* TASK ITEM: Using the data that follows, state the number of lines holding the word "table", and give no other output.

* DATA TO EXAMINE:
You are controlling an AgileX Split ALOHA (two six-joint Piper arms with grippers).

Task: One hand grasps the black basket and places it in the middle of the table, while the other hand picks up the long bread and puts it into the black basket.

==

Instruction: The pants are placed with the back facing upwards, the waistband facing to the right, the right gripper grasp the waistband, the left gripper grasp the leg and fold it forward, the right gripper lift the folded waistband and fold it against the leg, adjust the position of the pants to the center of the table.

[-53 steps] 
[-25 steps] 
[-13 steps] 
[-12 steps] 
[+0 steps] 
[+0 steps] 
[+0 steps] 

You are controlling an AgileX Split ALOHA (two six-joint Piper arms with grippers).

* FINISHED EXERCISE: 2